Construire la paix inter-communautaire en Haute-Egypte

En haute-Egypte, la région de Minia connaît depuis plusieurs décennies des confrontations inter-confessionnelles. Dès le début des années 80, Monseigneur Antonios Naguib, patriarche des coptes catholiques a organisé l’assistance aux prisonniers et à leurs familles.

Partenaire(s) :

Rapprocher les communautés coptes et musulmanes
Les premiers sont souvent détenus pour des raisons politiques ; les secondes souffrent de la perte du revenu que procurait le père, sont marginalisées en raison de la fausse réputation attribuée au détenu et, enfin, leurs enfants se retrouvent trop souvent dans la rue.
Le gouvernement égyptien considère les associations comme des prolongements de son action au service des pauvres tandis que les institutions internationales (Banque mondiale, Union européenne...) les impliquent dans leurs projets sans se concerter véritablement avec elles. Du coup, beaucoup d’associations s’inscrivent dans une logique de compétition pour obtenir des financements.

Le partenaire
Par son lien avec l’évêché, l’ADIM s’apparente au bureau de développement du diocèse de Minia. Mais son action et son rayonnement dépassent largement la communauté copte locale. Aussi, est-elle à l’origine du regroupement « Alliance » qui associent une dizaine d’ONG dont celles spécialisées dans l’éducation et partenaires du CCFD (AHEED, DSSA, CEREMED, Caritas-Egypte). L’Alliance est un lieu de partage d’expériences, de complémentarité entre activités et d’union face aux problèmes de la société civile.

Le projet
L’objectif global de l’ADIM est de construire la paix et la convivialité entre communautés confessionnelles en Haute-Egypte. Elle promeut pour cela la coopération entre confessions en faveur des plus marginalisés et renforce les activités génératrices de revenus pour les femmes de prisonniers. Elle forme également des visiteurs de prison et des volontaires accompagnateurs des familles.

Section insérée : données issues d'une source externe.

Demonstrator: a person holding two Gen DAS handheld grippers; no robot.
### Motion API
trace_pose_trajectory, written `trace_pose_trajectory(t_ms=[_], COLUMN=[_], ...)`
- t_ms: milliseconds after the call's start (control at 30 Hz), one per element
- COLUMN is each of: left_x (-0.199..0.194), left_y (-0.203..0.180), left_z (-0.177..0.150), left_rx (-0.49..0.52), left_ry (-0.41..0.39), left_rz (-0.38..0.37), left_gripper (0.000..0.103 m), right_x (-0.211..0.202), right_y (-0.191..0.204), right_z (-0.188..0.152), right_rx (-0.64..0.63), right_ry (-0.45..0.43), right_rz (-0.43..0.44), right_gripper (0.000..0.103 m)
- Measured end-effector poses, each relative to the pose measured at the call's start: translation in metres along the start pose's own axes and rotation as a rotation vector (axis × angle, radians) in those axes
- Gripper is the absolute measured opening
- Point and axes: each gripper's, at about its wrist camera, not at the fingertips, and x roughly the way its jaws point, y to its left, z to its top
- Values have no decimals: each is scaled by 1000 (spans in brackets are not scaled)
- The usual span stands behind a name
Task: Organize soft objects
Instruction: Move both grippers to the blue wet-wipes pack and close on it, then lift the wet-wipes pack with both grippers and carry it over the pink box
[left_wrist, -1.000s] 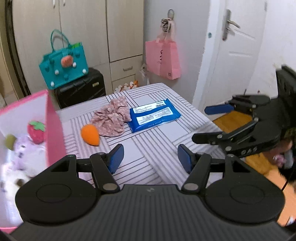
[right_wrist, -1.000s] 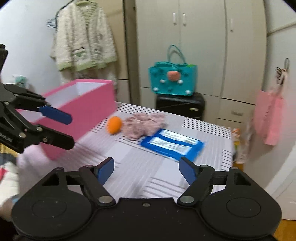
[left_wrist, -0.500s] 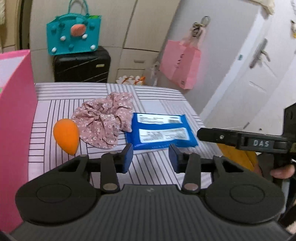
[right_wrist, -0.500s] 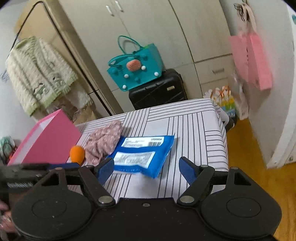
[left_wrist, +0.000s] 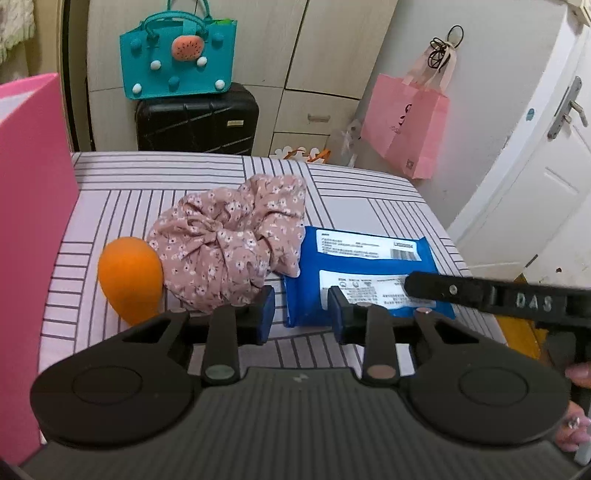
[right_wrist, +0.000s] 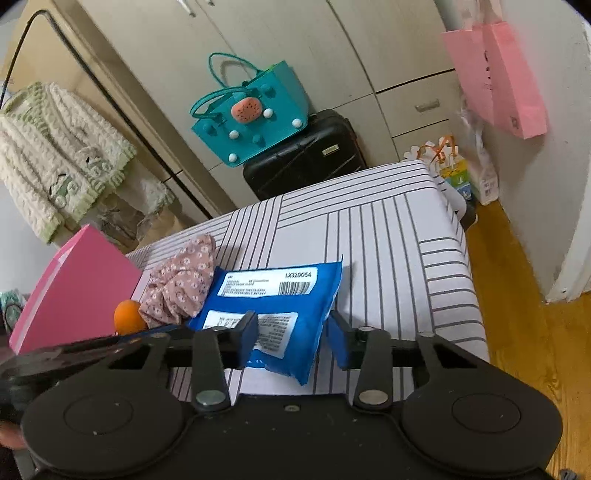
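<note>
The blue wipes pack (right_wrist: 280, 314) lies between the closing right gripper (right_wrist: 291, 339) fingers at frame centre, not yet pinched, long axis crosswise.

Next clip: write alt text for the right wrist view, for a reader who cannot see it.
The right claw, jaws closing, reaches down at the near end of a blue wipes pack lying on a striped table. Left of the pack lie a floral scrunchie, an orange sponge and a pink box; the left claw enters from the left.
</note>
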Motion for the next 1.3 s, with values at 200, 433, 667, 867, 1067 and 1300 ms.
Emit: trace_pose_trajectory(t_ms=[200, 433, 667, 867, 1067, 1300], left_x=[6, 9, 2, 1, 2, -4], left_y=[2, -1, -12, -23, -20, -27], left_z=[-4, -5, -13, -18, -18, -28], left_rx=[-54, -77, -66, -52, -11, 17], left_ry=[0, -5, 13, 1, 8, -32], left_rz=[-62, -55, -70, -34, -59, -59], left_gripper=[30, 32, 31, 31, 34, 32], right_x=[0, -6, -13, -19, -18, -18], right_y=[6, -3, -4, 14, 6, 3], right_z=[-6, -10, -18, -23, -24, -30], right_rx=[-103, -116, -99, -189, -166, -125], right_ry=[3, 6, -8, -1, -25, -64], right_rz=[-34, -12, 3, -62, -77, -44], right_gripper=[25, 24, 25, 26, 32, 33])
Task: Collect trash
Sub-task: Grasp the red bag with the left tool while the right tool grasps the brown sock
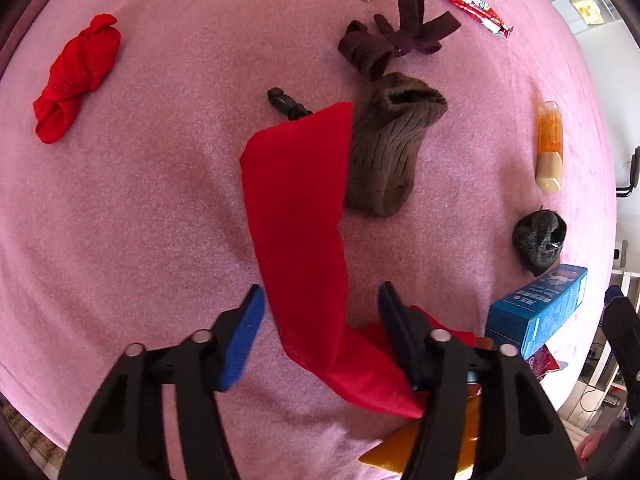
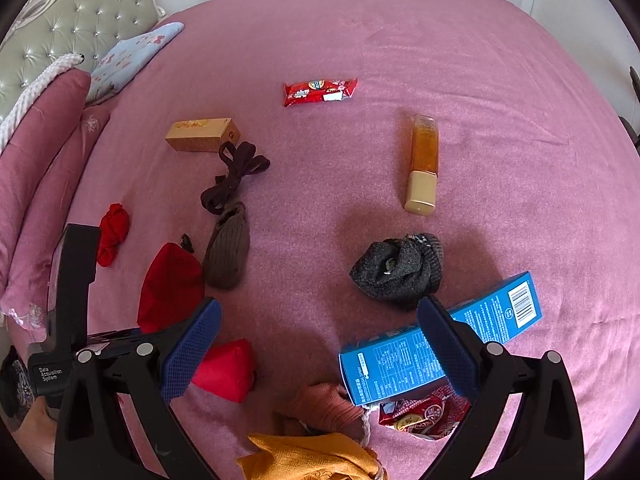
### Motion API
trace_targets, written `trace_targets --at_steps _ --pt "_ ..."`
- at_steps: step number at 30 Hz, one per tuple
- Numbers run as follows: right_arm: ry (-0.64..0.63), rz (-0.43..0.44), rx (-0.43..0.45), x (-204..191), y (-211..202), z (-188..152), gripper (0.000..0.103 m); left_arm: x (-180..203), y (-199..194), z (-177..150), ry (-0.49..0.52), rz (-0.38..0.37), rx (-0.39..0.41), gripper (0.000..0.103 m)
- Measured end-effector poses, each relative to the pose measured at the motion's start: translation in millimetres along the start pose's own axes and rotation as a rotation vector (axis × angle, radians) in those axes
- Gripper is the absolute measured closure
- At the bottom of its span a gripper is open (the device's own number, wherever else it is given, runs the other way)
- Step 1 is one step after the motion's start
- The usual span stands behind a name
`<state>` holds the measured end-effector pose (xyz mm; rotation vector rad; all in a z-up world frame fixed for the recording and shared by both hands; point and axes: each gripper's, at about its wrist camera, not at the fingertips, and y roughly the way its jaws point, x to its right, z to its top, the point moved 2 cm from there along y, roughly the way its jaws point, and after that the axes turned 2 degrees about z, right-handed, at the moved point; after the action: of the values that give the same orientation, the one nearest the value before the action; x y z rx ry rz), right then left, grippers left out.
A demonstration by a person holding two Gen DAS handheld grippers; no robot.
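A red cloth [image 1: 296,216] rises from the pink bed, and its lower part passes between the blue pads of my left gripper [image 1: 320,300]. A gap shows on each side, so the pads do not press on it. My right gripper [image 2: 320,308] stands wide open low over the bed. A blue carton [image 2: 400,360] lies under its right finger, not gripped. Beneath the carton sits a red snack packet [image 2: 420,416]. Farther off lie a red wrapper [image 2: 320,91], a gold box [image 2: 202,135] and an orange bottle [image 2: 424,164].
Socks lie scattered on the bed: brown [image 2: 228,252], dark maroon [image 2: 236,176], red [image 2: 114,236] and grey [image 2: 400,272]. A yellow cloth [image 2: 312,456] bunches at the near edge. Pillows [image 2: 44,152] and a padded headboard [image 2: 80,28] are at the left.
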<state>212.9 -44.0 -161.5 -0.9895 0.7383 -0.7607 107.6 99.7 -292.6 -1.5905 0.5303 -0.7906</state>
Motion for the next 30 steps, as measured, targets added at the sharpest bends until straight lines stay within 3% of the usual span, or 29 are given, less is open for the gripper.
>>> trace_targets --at_steps 1,3,5,16,20,22,26,27,28,30 --pt "-0.002 0.001 -0.002 -1.8 3.3 1.5 0.009 -2.1 4.5 0.9 0.001 0.016 -0.004 0.064" --pt "-0.005 0.012 -0.008 -6.4 9.7 4.7 0.009 -7.8 9.7 2.6 0.000 0.019 -0.009 0.086" --pt "-0.010 0.019 -0.019 -13.8 17.3 8.5 0.009 -18.3 8.3 3.4 -0.032 -0.029 -0.009 0.092" --pt "0.007 0.103 -0.116 -70.8 88.0 34.9 0.009 -82.7 -16.2 2.8 -0.133 -0.150 0.020 0.096" --pt "0.026 0.096 -0.177 -79.6 123.0 39.2 0.017 -95.2 -24.9 0.5 -0.134 -0.168 0.028 0.096" --pt "0.047 0.090 -0.216 -78.7 137.4 38.9 0.029 -99.3 -23.8 -2.6 -0.136 -0.164 0.026 0.096" --pt "0.057 0.046 -0.232 -76.8 147.5 36.0 0.041 -108.1 -23.9 -6.7 -0.155 -0.177 0.021 0.096" --pt "0.045 0.044 -0.228 -77.8 145.4 34.9 0.049 -108.4 -24.5 -7.7 -0.157 -0.181 0.024 0.096" --pt "0.035 0.063 -0.235 -78.9 143.4 33.1 0.068 -108.7 -25.4 -8.8 -0.160 -0.185 0.026 0.096" --pt "0.048 0.115 -0.263 -78.9 139.2 26.7 0.093 -111.8 -28.8 -12.6 -0.161 -0.195 0.026 0.096"
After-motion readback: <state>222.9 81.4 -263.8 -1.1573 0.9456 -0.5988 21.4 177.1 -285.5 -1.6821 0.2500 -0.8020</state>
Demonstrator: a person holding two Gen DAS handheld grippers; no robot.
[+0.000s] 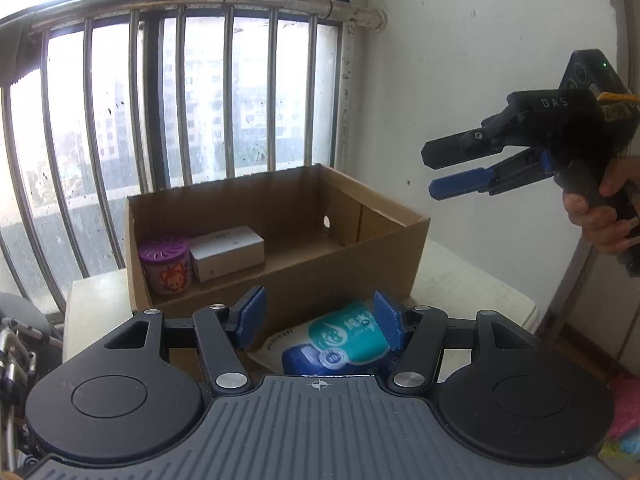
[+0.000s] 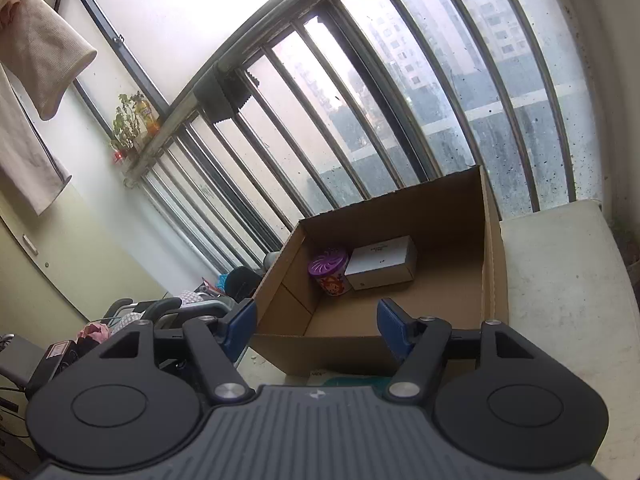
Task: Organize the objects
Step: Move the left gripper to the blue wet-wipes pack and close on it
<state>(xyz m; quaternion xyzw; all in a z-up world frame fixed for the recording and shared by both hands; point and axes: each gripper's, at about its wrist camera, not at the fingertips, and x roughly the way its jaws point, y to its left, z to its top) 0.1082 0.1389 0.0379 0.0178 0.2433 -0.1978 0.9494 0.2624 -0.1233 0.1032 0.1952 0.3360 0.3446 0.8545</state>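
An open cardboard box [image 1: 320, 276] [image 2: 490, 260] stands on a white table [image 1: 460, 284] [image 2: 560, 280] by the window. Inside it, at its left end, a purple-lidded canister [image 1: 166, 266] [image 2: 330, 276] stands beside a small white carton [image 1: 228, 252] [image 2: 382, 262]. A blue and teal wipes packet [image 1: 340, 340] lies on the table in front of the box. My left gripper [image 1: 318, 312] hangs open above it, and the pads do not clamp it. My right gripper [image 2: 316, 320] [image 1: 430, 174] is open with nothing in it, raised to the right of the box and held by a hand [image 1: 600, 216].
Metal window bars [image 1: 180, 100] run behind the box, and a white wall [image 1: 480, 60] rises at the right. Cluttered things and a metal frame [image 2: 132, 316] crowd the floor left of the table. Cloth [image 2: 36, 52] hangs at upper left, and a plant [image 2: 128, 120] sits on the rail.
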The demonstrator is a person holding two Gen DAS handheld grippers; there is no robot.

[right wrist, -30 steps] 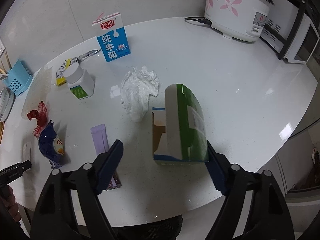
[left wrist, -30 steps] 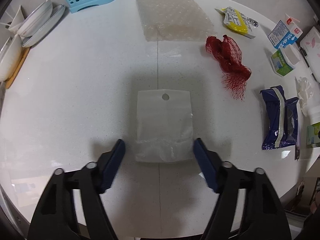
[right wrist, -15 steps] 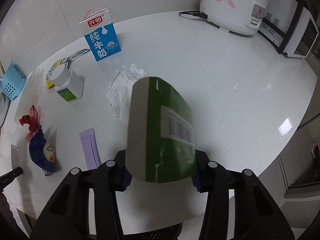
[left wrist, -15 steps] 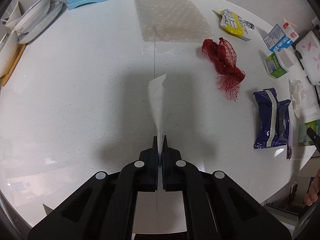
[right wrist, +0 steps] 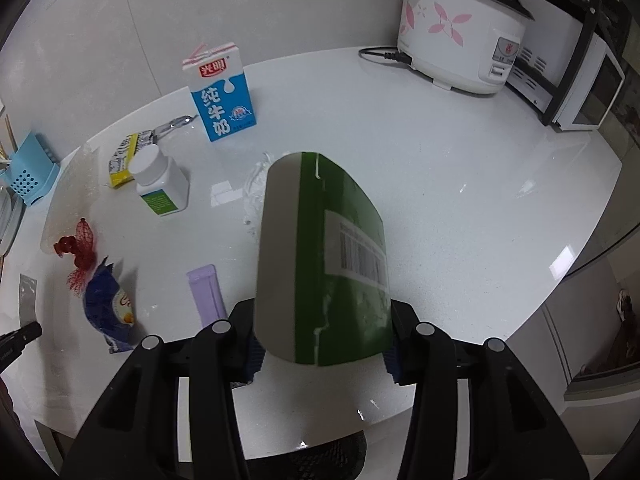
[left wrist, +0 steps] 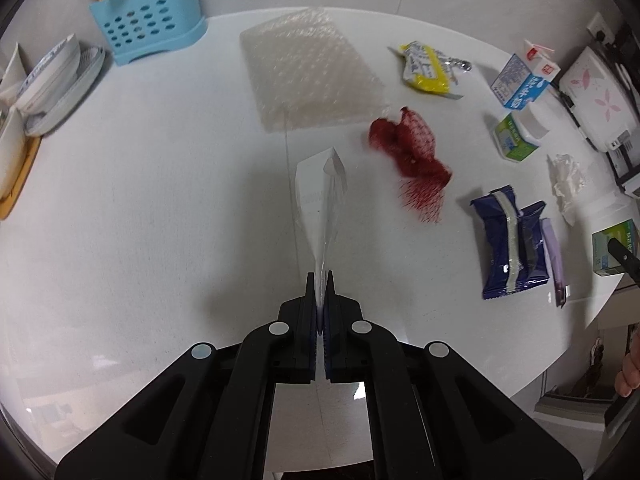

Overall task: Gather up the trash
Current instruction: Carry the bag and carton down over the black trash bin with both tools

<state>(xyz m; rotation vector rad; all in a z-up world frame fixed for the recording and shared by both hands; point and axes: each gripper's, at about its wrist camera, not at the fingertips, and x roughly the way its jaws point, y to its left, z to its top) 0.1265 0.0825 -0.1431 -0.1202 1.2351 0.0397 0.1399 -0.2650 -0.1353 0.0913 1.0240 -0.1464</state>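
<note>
Both grippers are now carrying trash up off the counter.
The left gripper point(left wrist: 320, 280), open a second ago, is pinching the clear plastic bag point(left wrist: 320, 196) and lifting it edge-on; the right gripper point(right wrist: 320, 344), having closed in, is clamping the green carton point(right wrist: 320, 264) and raising it.

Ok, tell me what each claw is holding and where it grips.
Left claw: clear plastic bag, pinched flat at its near end. Right claw: green and white carton, clamped across its two sides at the near end.
</note>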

Au sein de l’Alliance, il s’agit d’accroître la visibilité des ONG auprès de l’opinion publique, d’accroître les capacités de négociation et d’accès aux cofinancements des bailleurs étrangers et nationaux.

Les réalisations
ADIM : 120 femmes et 200 enfants de prisonniers bénéficient directement de ses activités de micro-projets économiques (artisanat, agriculture, élevage...), de ses campagnes de plaidoyer pour les droits des prisonniers et de leurs familles.
Alliance : création d’une base de données recensant les activités de chaque ONG par zone géographique et par cibles, sessions de formation au plaidoyer, séjours de représentants au Liban et au Maroc à la découverte d’autres réseaux de société civile, travail avec un consultant pour finaliser un projet concerté de cofinancement.